Don’t let the broker get away with vague statements like “Because I’m the best” or “Because I provide great service”. Use follow-up questions to demand detail. “What specific things make you better than other brokers? What, specifically, do you do to deliver great service?”
Another important question to ask. That’s because while most brokers focus on ‘plain vanilla’ clients, others might focus on, say, sophisticated investors or borrowers with credit problems.
Hypothetically; Broker A might have done 450 vanilla loans and 50 bad-credit loans, while Broker B might have done 50 vanilla loans and 250 bad-credit loans. So if you were a borrower with credit problems, you might be better off with Broker B.
Next, probe them about their customer service standards
A great way to utilise the knowledge and experience of a broker is to get them to work out the true cost of your home loan. Based on whether you’re paying Repayment or interest only, how much of a deposit you have, the length of your loan term and the rates payable your broker will be able to obtain a mortgage illustration which will have the true cost on it. This is normally depicted by the Annual Percentage Rate (APR)
By maximising your deposit amount and minimising your loan term, you stand to significantly reduce the overall cost of your loan. However, there is much more to answering what the true cost of your home loan will be. Upfront fees such as valuation fees, conveyancing and legal fees need to be added to the total cost. Ongoing fees such as those you can incur for using a drawdown facility.
While it’s impossible to forecast the entire cost of your mortgage to the penny – and let’s not forget how life circumstances and changes can affect your ability to pay your loan too – a broker can can help clarify the big picture details. Mortgage Saving Experts can recommend any protection or insurances to protect you and your family to cover life unfortunate eventualities and our team of advisers can use this information to help you decide which loan is best for your circumstances.
The big question plaguing home buyers tends to be, ‘how much can I borrow?’ Each lender is massively different in this area so as a maximum depending on many factors. In the majority of cases, you can borrow up to around 5 times your gross annual salary but in some instances, you may borrow up to 5.5 times your gross annual income
Once you speak to us, however, we’ll be able to give you a much more accurate indication of your borrowing capacity. Brokers act as the go-between for you and the lender. Lenders will need to know your living expenses, debts, credit score and whether you have dependents. A broker can factor all these things into the right loan.
A broker can also explain home loan terms you’ll need to know, such as LTV, which is the initialism for Loan-to-Value and refers to the percentage of the total loan amount you seek to borrow as a percentage of the property purchase price or value.
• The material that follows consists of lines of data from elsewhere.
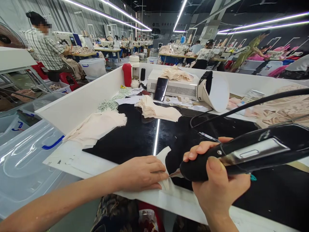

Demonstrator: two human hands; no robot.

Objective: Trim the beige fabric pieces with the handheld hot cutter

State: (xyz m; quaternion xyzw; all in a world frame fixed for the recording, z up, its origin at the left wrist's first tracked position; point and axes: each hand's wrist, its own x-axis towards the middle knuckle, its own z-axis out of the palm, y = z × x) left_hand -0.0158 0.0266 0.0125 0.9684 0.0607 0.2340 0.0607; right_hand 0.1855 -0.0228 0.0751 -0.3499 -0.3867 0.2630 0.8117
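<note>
In the head view, my right hand (218,183) is wrapped round a black corded handheld tool (248,153) with a silver lever along its side. Its narrow metal tip (177,174) points left, close to the fingertips of my left hand. Fingers stretched, my left hand (142,174) lies flat on a small cream fabric piece (164,154) at the front edge of the black work surface (135,141). Part of this piece is hidden under the hand. Beyond it lies a stack of cut cream fabric pieces (156,109), and another pile of cream fabric (96,125) sits to the left.
A phone (161,89) leans on a vented white box (172,83) at the back. The tool's black cable (241,108) arches across the right side. A pen (209,137) lies behind my right hand. Clear plastic bins (31,161) stand at left; co-workers sit farther off.
</note>
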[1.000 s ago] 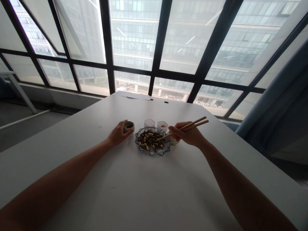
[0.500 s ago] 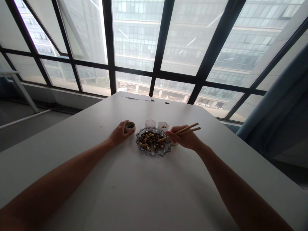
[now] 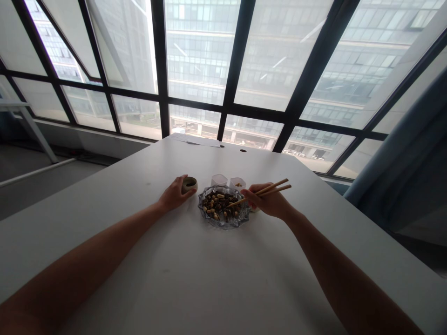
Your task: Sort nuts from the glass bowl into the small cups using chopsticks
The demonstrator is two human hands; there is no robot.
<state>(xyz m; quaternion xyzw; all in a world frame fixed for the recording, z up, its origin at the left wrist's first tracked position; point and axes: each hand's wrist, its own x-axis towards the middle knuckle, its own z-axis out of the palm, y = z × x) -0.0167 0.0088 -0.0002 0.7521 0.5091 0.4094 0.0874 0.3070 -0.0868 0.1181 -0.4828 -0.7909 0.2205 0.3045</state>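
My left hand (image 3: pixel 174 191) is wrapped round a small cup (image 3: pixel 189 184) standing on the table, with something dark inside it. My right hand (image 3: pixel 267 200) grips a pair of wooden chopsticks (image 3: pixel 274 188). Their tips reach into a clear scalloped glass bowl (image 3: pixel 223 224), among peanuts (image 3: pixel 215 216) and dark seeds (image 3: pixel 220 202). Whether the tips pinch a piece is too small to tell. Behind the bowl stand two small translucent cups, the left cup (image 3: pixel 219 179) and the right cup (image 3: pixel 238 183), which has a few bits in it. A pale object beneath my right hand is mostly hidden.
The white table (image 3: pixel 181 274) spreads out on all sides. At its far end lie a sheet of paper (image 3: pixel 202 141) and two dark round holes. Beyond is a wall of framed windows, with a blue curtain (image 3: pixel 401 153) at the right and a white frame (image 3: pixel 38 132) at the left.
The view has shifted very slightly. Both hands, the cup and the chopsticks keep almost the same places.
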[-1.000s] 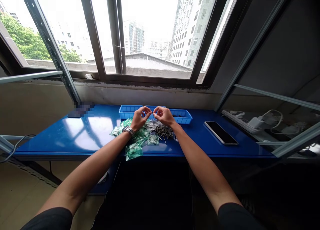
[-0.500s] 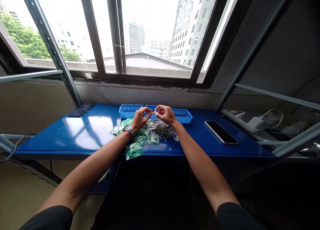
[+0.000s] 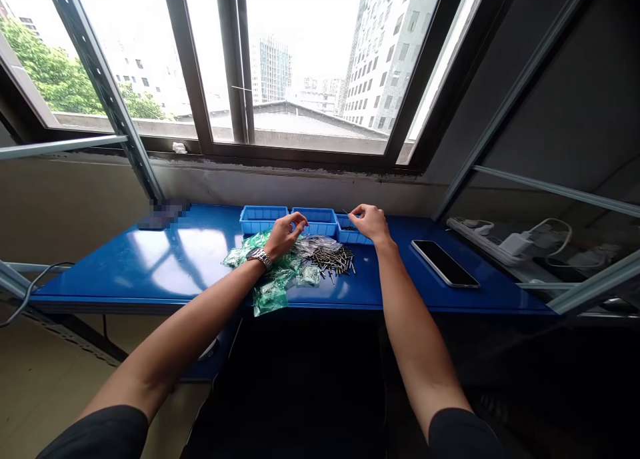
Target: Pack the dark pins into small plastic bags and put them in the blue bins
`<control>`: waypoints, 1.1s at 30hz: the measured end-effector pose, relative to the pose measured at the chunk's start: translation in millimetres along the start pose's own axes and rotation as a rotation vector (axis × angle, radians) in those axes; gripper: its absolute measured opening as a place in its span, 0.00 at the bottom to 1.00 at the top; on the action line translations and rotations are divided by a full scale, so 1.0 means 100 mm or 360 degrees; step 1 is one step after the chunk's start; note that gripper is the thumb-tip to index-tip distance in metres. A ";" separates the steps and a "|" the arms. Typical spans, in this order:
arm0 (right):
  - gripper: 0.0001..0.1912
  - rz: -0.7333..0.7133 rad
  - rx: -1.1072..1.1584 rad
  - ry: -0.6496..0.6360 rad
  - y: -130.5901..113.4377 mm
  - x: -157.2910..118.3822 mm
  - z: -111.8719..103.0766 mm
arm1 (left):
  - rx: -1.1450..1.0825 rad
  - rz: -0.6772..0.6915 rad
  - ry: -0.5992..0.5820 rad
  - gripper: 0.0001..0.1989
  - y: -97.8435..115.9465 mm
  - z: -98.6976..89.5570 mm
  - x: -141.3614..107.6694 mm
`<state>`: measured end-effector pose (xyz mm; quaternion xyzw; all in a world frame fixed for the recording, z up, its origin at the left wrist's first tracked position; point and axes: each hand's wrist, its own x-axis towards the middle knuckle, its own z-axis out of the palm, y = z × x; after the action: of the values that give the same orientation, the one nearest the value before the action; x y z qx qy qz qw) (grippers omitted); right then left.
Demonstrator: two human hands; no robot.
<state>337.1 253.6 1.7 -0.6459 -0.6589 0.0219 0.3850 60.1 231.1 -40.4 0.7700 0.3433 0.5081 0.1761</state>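
Three blue bins stand in a row at the back of the blue table: a left bin [image 3: 264,226], a middle bin [image 3: 327,228] and a right bin [image 3: 356,236] with dark pieces inside. My right hand [image 3: 370,222] is over the right bin, its fingertips pinching a thin dark pin [image 3: 345,212]. My left hand [image 3: 286,234], wrist bearing a metal watch, hovers before the middle bin, fingers curled; what they hold, if anything, is too small to name. Green plastic packets [image 3: 271,296] lie under and beside it. Right of them is a pile of dark screw-like pins [image 3: 334,260].
A phone [image 3: 445,264] lies on the table [image 3: 125,272] at right. Beyond it a power strip [image 3: 485,243] with plugs and cables rests by the metal frame [image 3: 530,199]. A blurred dark object [image 3: 163,216] sits at the back left corner.
My right hand has moved right, away from my left hand, to above the right bin, and a thin pin now shows at its fingertips. My left hand has stayed nearly in place.
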 end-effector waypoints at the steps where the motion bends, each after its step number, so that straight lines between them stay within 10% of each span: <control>1: 0.10 0.0052 -0.0047 0.0010 0.04 0.01 -0.02 | 0.0005 0.0000 0.0001 0.11 0.00 0.00 0.00; 6: 0.14 -0.0072 0.0137 -0.0030 -0.05 -0.07 -0.12 | 0.0041 0.0004 0.0069 0.11 -0.02 0.00 0.00; 16: 0.11 -0.0053 -0.0031 -0.1037 0.14 -0.50 -0.40 | 0.0100 0.0040 0.0059 0.09 -0.02 -0.01 0.00; 33: 0.26 -0.0022 0.0197 -0.1417 0.23 -0.41 -0.62 | 0.0086 0.0010 0.0005 0.09 0.00 -0.02 -0.01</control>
<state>384.0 192.6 13.9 -0.5449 -0.7621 0.3345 0.1020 58.3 230.5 -40.4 0.7748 0.3549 0.5003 0.1532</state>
They can also explain things like the differences in interest rates and repayment types such as Interest Only and Repayment (Capital & Interest)
This is a good follow-up question to ask, as it will give you a better understanding of the mortgage broker’s experience.
For example, imagine two brokers joined the industry in 2013, but that Broker A had written 500 loans during that time and Broker B had written 300. In that case, even though both parties would be able to claim five years of industry experience, there would be a clear difference in hands-on experience.
This is a good place to start, because a more experienced broker will generally be more knowledgeable than a less experienced broker.
Press the broker to give you a specific answer, such as “Eighteen years” or “I’ve been a broker since 2007 and in the mortgage industry since 2001”, rather than something vague like “I’ve got a lot of experience”.